“There is nothing to writing. All you do is sit down at a typewriter, and bleed.” — Ernest Hemingway (but really very much apocryphal, the way most good quotes are)
I am kind of obsessed by this pair of photos taken when I was two, somewhere on the streets of my home town of Szczecin, Poland. This is so unmistakably me, even at this minimal age — fascinated by a strange artifact of a book I don’t really understand, and yet that book already feeling more important to me than the rest of the surrounding world.
One of the fun parts of getting older is noticing all the strands that connect things in your life. Of course, looking at these photos, it makes perfect sense I’d end up writing. End up caring about typography. End up working at Medium. There’s something endearing in the idea that you were already fully yourself at the age of two.
But it’s also largely an illusion. There are other strands, and other photos. We are all pattern matchers. In an alternate universe, I could grab that other photograph of me playing with a few kittens to justify my career as a veterinarian. Or the one where I dressed up as an autumn tree to explain why I joined Greenpeace. Or even grab the photos above, now glossy and blown up, raise them above my head at a loud party, and scream “I’ve always been into fashion! No wonder I ended up at Vogue.”
In our universe, this was an opening slide from one of my early talks given internally at Medium. Seventy-five more slides followed:
It seems kind of an obvious talk for me to give, but it wasn’t then. I didn’t know much about typewriters in 2014. What happened is that I’ve noticed conference rooms were named after typewriters, and the actual typewriters strewn around the office — and started being curious. I wondered if there was a relationship between Selectric and Electromatic (there was); I was amazed that Casio was actually making typewriters (they were too); I started noticing the small and big differences between those old machines and today’s keyboards. I started digging. Then, one Friday afternoon, I shared what I found.
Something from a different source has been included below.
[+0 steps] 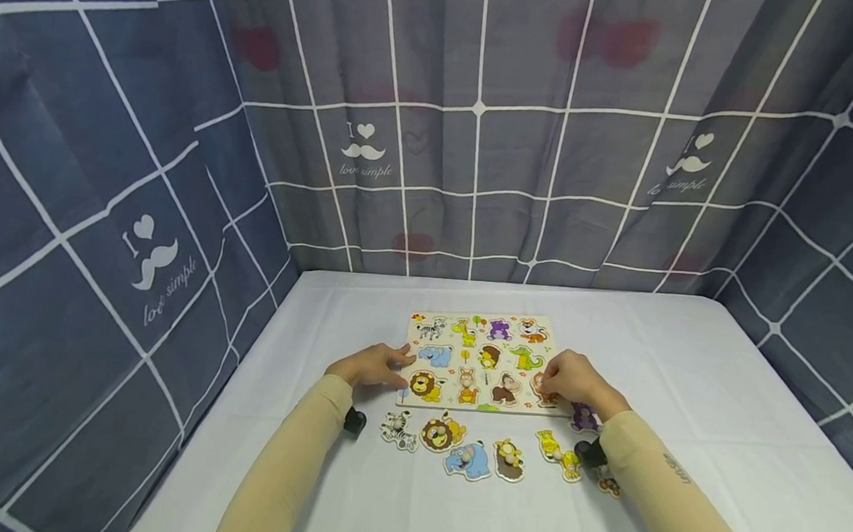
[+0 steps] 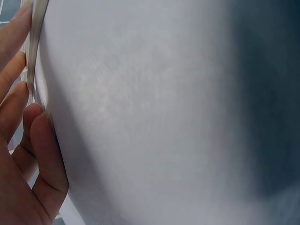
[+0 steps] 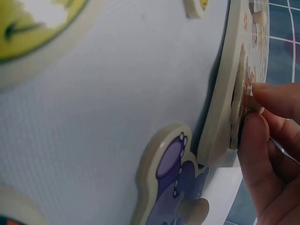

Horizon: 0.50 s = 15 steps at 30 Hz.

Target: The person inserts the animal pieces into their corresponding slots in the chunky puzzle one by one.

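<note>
Head view — right hand (image 1: 574, 378) pinches orange piece (image 1: 546, 399) — left hand (image 1: 373, 365) touches board (image 1: 451, 376)

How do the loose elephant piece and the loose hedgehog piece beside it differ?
The elephant piece is blue; the hedgehog piece is brown and yellow. In the head view, the elephant piece looks wider than tall, the hedgehog piece taller than wide. Both lie on the white tablecloth, off the board.

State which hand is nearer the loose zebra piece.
Left. The left hand, at the left edge of the board, is just beyond and slightly left of the zebra piece; the right hand, at the board's right end, is farther off.
</note>
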### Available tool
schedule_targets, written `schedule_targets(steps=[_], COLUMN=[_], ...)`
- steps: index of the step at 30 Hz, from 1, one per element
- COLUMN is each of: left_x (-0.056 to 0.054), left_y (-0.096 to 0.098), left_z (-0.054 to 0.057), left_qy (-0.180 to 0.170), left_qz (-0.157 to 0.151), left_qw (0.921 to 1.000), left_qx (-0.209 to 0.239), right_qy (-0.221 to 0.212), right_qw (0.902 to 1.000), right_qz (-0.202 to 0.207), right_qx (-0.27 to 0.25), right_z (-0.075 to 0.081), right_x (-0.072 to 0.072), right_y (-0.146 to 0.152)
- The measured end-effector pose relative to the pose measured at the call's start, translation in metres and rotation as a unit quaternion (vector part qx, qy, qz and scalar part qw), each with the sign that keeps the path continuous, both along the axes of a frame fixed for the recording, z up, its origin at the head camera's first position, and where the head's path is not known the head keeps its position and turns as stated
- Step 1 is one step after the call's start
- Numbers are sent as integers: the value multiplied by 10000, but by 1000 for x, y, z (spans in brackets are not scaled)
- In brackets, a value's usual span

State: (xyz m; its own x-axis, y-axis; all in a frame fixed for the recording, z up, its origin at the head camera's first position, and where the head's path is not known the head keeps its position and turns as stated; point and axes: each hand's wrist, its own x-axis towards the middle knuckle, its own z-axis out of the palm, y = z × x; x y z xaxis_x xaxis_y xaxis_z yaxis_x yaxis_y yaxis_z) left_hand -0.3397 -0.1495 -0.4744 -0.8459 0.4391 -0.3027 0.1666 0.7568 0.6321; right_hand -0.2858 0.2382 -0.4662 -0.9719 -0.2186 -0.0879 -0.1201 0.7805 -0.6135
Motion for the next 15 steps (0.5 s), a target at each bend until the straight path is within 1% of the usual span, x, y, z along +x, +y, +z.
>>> schedule_targets(steps=[3, 10, 15], left_x=[0, 0, -1], left_y=[0, 0, 0], left_z=[0, -1, 1], left_qy=[37, 96, 61], left_qz=[-5, -23, 21], left_qw=[10000, 9999, 9999], left_qx=[-31, -92, -124], right_qy=[50, -36, -34], right_qw=[10000, 9999, 9998], right_qz=[55, -149, -164], right_qx=[-11, 50, 79], right_z=[0, -2, -1], right_x=[0, -2, -1], right_y=[0, -2, -3])
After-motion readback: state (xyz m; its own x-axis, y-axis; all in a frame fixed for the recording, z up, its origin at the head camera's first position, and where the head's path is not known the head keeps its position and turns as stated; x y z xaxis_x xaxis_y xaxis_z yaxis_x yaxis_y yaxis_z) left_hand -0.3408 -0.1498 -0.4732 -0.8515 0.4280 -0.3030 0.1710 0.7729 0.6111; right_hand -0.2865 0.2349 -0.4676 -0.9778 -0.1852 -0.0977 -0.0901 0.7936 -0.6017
The same thing happened with the building Medium was in at that time. My co-worker Sarah and I were curious; we did some research; we delivered a company talk (and a Medium post). But there’s one big difference: with the keyboards, I never stopped.
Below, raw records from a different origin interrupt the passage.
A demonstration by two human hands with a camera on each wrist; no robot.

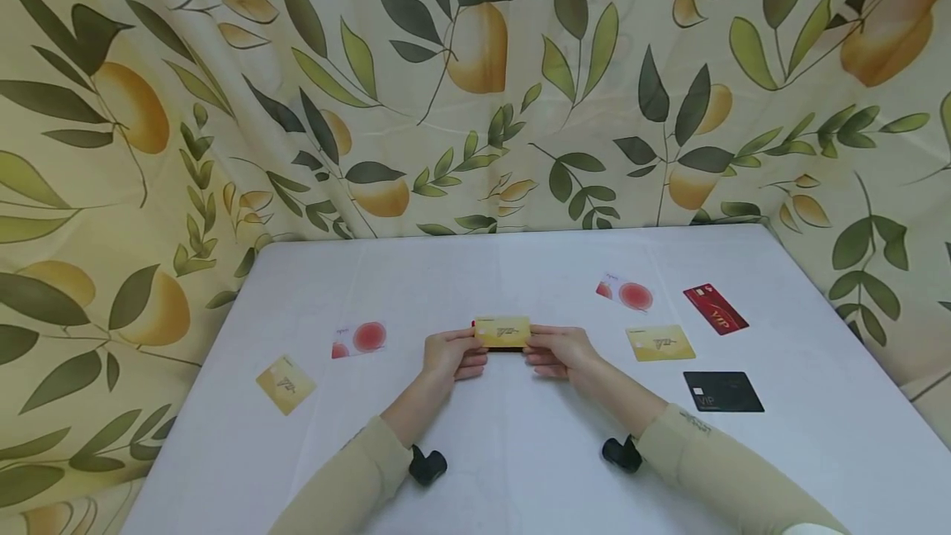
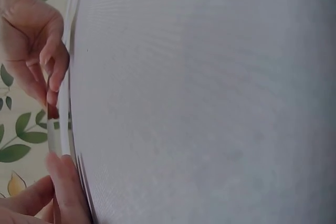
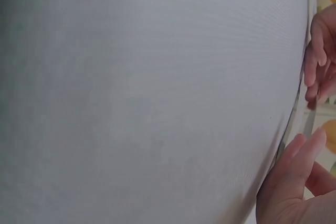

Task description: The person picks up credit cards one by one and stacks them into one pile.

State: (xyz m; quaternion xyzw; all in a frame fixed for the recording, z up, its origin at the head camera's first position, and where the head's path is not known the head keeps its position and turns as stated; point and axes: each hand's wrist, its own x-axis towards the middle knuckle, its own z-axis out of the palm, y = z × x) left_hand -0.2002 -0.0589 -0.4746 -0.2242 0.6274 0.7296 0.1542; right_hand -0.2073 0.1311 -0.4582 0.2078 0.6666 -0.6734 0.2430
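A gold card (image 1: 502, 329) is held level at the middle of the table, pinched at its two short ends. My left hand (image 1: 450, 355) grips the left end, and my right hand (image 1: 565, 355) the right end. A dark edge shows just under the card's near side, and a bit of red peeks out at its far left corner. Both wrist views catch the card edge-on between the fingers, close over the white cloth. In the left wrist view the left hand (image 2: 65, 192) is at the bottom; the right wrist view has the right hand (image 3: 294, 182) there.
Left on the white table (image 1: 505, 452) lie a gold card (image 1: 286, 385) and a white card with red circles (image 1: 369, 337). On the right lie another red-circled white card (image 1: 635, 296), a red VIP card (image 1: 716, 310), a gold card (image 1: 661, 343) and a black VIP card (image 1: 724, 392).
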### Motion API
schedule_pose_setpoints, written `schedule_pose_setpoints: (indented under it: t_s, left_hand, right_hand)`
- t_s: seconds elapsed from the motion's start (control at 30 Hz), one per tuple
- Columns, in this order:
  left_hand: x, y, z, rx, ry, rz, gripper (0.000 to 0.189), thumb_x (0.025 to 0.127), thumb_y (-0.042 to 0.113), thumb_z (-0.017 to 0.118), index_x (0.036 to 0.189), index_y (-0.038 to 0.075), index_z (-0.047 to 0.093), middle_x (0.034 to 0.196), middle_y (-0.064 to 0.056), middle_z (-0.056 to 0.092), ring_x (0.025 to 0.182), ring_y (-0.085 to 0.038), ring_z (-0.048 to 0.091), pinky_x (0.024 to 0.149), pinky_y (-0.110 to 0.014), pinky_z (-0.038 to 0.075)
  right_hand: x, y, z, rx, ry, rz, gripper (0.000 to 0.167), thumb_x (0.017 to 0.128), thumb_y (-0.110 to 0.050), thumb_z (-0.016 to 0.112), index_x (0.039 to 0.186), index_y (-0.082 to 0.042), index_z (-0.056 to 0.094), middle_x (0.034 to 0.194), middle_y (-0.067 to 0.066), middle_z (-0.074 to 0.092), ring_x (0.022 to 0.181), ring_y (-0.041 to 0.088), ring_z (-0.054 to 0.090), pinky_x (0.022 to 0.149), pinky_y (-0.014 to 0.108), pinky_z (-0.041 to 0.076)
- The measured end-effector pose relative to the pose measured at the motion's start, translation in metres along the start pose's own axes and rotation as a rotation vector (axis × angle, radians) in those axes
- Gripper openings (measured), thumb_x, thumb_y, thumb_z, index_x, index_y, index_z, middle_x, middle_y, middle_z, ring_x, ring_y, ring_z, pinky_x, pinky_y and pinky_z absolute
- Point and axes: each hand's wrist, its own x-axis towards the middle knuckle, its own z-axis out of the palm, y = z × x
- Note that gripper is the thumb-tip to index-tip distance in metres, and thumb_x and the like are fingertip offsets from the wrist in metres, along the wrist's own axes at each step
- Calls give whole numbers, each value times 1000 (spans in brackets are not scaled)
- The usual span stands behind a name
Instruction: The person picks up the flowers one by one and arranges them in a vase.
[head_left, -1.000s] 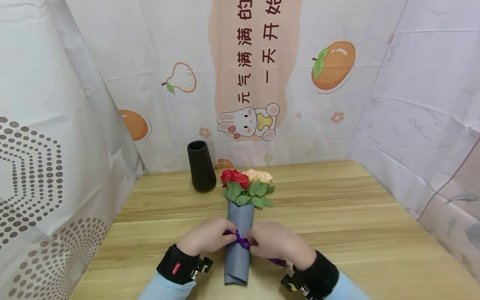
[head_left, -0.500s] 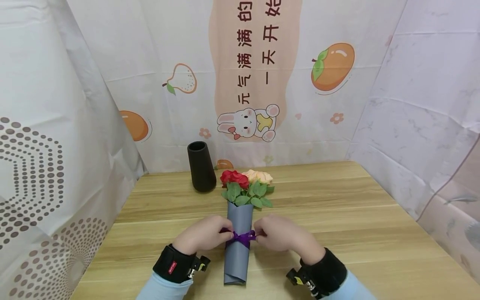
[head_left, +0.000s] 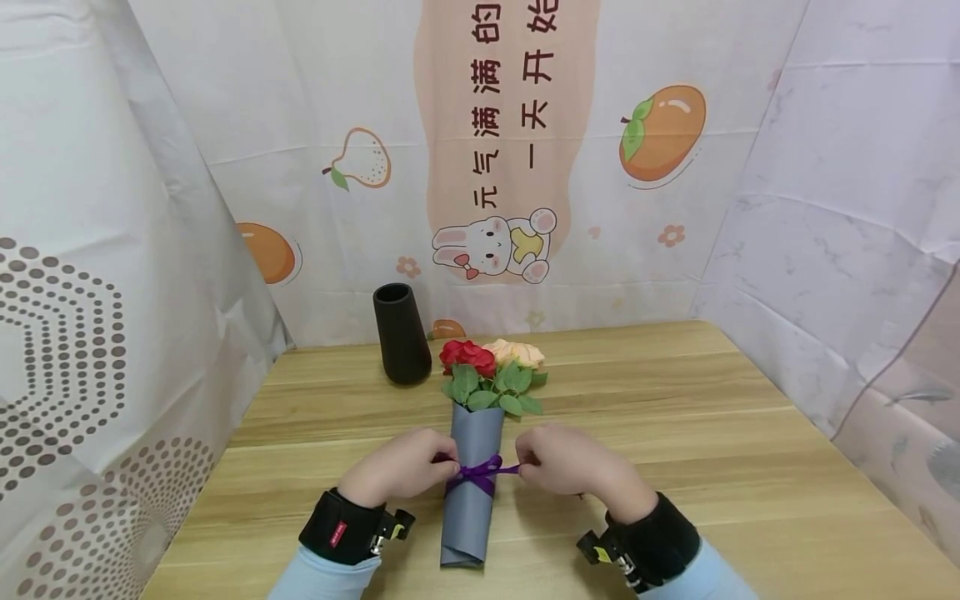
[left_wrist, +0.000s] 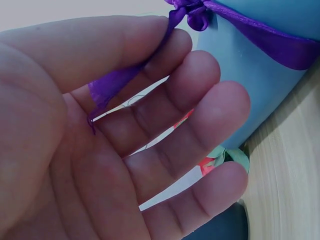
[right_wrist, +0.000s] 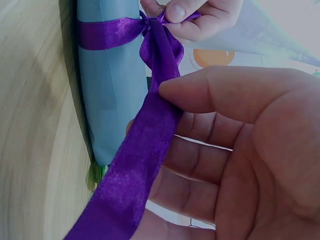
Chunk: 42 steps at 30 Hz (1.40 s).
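Observation:
A bouquet with a red rose (head_left: 468,356) and a peach rose (head_left: 516,353) lies on the table in grey-blue wrapping paper (head_left: 465,529). Round its middle runs a purple ribbon (head_left: 480,473), knotted with a small loop on top. To the left of the wrap, my left hand (head_left: 402,468) pinches one ribbon end between thumb and index finger; in the left wrist view the frayed tip hangs across the palm. My right hand (head_left: 564,460) pinches the other end, drawn straight out to the right. The right wrist view shows a wide ribbon tail (right_wrist: 132,165) hanging past the fingers.
A black vase (head_left: 402,337) stands upright behind the bouquet, to its left. The wood-grain table (head_left: 660,417) meets a printed cloth backdrop (head_left: 360,242) at the back, with hanging sheets on both sides.
My right hand has moved off the wrap to the right, stretching its ribbon end out. My left hand has shifted slightly left. The bow's knot has drawn narrower, and the wrap has slid slightly left.

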Motion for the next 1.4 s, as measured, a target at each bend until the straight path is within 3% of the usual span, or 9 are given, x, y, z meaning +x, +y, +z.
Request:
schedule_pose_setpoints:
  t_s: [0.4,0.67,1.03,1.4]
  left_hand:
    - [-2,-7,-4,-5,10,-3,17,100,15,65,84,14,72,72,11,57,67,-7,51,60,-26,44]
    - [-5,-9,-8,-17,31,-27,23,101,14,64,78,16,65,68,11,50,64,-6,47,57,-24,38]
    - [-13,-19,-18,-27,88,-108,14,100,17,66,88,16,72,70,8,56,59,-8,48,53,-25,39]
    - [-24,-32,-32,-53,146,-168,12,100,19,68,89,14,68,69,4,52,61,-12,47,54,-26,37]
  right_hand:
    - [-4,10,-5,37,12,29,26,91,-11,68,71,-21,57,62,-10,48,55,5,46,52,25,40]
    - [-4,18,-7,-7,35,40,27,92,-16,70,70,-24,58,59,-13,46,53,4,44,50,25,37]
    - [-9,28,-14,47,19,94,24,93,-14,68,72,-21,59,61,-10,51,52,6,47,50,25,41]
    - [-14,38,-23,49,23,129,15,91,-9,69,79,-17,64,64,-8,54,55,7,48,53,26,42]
Today, I know all sorts of keyboard-related things. I have hundreds of books and a 175-gigabyte database of many sorts of keyboardy stuff. I made friends in Turkey and, more recently, Spain. Point me to a key on your keyboard and I can tell you its story: Why is zero right after 9, even though it would make more sense for it to be just before 1? What’s so incredibly important about Scroll Lock? What did everyone miss when they were complaining about Esc missing from recent MacBooks? Why is Shift called “Shift”?
I’ve recently embarked on a mission to find the book in those two photos of me long away, far ago. I identified the hummingbird on the cover, I matched the date, I measured the length of the visible title, I looked at the shade of the cover. Then I ordered a copy from a Polish antykwariat. Now it’s on my desk.
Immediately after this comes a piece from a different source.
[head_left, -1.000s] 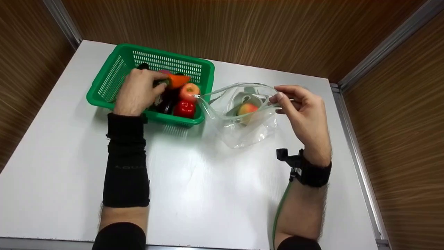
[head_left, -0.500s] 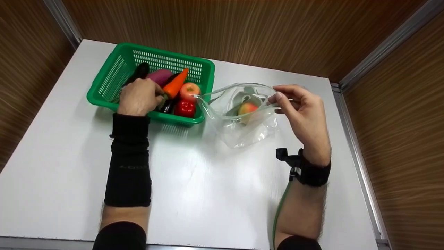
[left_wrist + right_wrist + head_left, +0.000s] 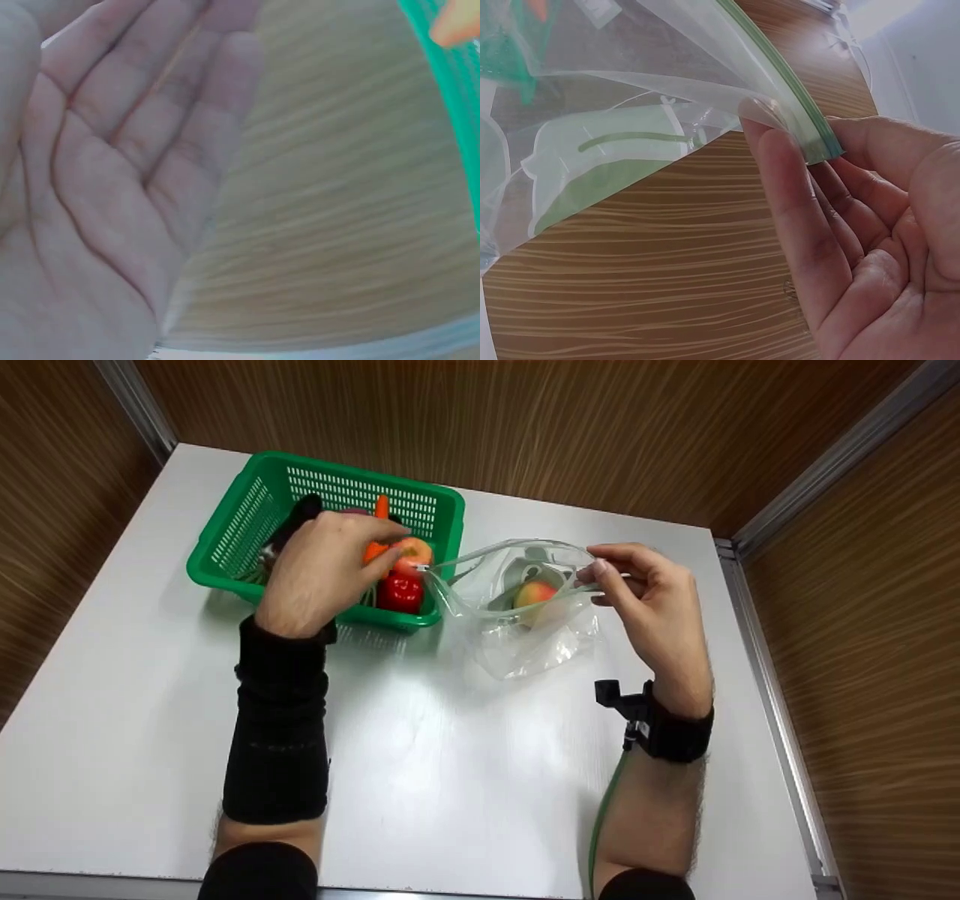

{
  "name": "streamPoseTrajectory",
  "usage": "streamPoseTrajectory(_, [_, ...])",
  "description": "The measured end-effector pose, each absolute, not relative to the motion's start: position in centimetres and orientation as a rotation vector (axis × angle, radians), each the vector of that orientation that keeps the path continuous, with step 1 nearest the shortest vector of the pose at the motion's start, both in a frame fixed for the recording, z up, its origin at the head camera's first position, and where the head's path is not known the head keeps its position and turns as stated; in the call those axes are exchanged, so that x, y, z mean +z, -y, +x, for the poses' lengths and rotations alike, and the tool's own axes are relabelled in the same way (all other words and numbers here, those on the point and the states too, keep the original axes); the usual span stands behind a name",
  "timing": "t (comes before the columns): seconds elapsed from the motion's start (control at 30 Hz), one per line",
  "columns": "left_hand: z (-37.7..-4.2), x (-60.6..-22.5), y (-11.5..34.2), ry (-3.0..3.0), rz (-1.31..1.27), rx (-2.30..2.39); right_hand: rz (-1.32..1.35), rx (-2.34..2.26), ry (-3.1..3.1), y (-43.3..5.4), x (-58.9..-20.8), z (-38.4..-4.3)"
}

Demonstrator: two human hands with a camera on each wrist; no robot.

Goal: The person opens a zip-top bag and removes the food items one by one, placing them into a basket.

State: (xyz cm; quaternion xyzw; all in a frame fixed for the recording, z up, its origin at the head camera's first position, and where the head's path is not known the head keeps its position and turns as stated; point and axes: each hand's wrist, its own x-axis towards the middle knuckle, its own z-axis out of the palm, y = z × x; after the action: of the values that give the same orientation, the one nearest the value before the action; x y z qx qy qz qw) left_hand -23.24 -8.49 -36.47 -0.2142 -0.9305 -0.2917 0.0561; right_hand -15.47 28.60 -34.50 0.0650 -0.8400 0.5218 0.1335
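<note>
My left hand (image 3: 326, 562) is above the green basket (image 3: 442, 619), its fingertips at a red-and-yellow apple (image 3: 414, 556) in the head view. The left wrist view shows its palm with fingers extended and nothing held. Beneath the fingers, partly covered, is an orange carrot (image 3: 382, 506). Beside the apple sits a shiny red bell pepper (image 3: 400, 594). My right hand (image 3: 660, 607) pinches the zip edge of a clear zip bag (image 3: 517, 649) between thumb and fingers, and the bag's mouth gapes. Inside the bag lies another red-and-yellow fruit (image 3: 534, 594).
A dark elongated vegetable (image 3: 304, 510) is in the basket, left of the carrot. The basket and bag stand side by side on the white table (image 3: 450, 780). Wood-grain panels (image 3: 525, 435) enclose the back and sides. A green cable (image 3: 606, 810) runs along the right forearm.
My left hand gripped the carrot by its stem end, let go of it in the basket, then rose and shifted right toward the apple. My right hand and the bag have barely moved.
</note>
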Motion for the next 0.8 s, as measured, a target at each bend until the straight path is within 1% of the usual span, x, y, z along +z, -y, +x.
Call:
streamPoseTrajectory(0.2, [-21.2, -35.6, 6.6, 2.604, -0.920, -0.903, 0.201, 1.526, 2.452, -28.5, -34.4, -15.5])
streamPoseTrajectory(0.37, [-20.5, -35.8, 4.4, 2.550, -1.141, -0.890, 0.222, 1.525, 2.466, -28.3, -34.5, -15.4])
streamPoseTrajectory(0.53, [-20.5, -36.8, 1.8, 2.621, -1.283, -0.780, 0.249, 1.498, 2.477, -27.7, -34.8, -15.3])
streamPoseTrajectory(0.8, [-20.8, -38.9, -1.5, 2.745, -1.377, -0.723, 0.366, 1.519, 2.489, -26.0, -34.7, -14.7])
It borders on incredulousness how much more I can tell you about this book today, thirty-odd years later. Perhaps Moore’s Law doesn’t apply just to computers. I know it’s a book and what to do with it. I know it’s a collection of short stories from a modernist New Zealand writer. I could read it both translated and in the original, and report on the differences. I can tell you about the printing process. Complain about its typesetting. Speculate on the acidity level of the paper based on how yellow it is today.
(Okay, I made that last one up. Although I’m pretty sure I could figure it out if I wanted.)
And yet, despite all of that, I still feel about this book — and most books — the same way I think I felt at the age of two: a mixture of awe, reverence, and admiration. You know that common quip “you should have some coffee with your sugar”? Those who have ever visited me know I have books, and my living room awkwardly surrounding them.
There are other strands, and other photos. We are all pattern matchers. One of the fun parts of getting older is noticing all the strands that connect things in your life. But here’s one part that’s even more fun: you can take those strands, and play with them. Tear some apart. Take a closer look at others. Reconnect a few in new ways. If the past patterns can be illusions, the future ones are yours to own.
And so, I will take time off work, and spend it writing a book. It’ll be a book about the human history of keyboards: from typewriters, through teletypes, to that thing in your pocket where autocorrect reminds you of Murphy’s Law with sadistic regularity. It’ll be a book of stories your keys want to tell you. I have many books in me — holy fuck, do you know how amazing it is to actually just be able to say that? — but this is the one I’m starting with.
I’m terrified, to be honest. It’s the kind of project where I’m not sure yet whether it is failure or success that I secretly desire. I know it’ll be very lonely. But I want to pull on this strand quite a bit more. I want to spend all of my waking time writing, and then see where I will end up on the scale from zero to “Here’s Johnny!” I want to look the two-year-old me in the eye, nod, and say “Don’t worry. I got this.”
I hope you wish me well. I will report back. But in the meantime, for months on end, I’ll be sitting down at the very thing I’m writing about, that almost 150-year-old artifact full of mysteries, accidents, dreams, desires, stories — and bleeding.